One of 'em scratches more easily, the other one shatters more easily. One of 'em lasers, the other one doesn't.

I don't remember which is which, we just glued the can-be-scratched one inside the easily-shattered one with uv-resistant glue.

Disclaimer: it was for a tooling shield, not a rocket body.
 
Polycarbonate is stronger. I've seen HPR rockets with acrylic fins have the fins rip off ("speed of plexiglass") though it depends on the speed and geometry, of course.

You may be pretty challenged to get a waiver for an HPR night launch. At our site we've never gotten approval and just fly Class 1.
 
Wow, leave it to John to make the rest of us look like amateurs! I can only imagine how painful the lawn dart was.

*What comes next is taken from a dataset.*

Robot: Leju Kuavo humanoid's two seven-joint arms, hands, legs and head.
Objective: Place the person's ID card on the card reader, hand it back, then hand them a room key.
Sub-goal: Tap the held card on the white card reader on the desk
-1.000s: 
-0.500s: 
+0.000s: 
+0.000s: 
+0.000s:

Note that he says there's no point in making the fins clear, which I would agree with.
 
Woo hoo! John's approach is awesome. I think we can get the night launch approval--so says the local club contact. And the Adafruit neopixel line is exactly what we were looking at. I do like the acrylic or polycarbonate over a core tube approach. Thanks! I see we have a little more machining in our future that I anticipated, but more time with power tools is always a plus.

sticking with birch or fiberglass fins is definitely simpler, so thanks for that suggestion as well. Y'all rock.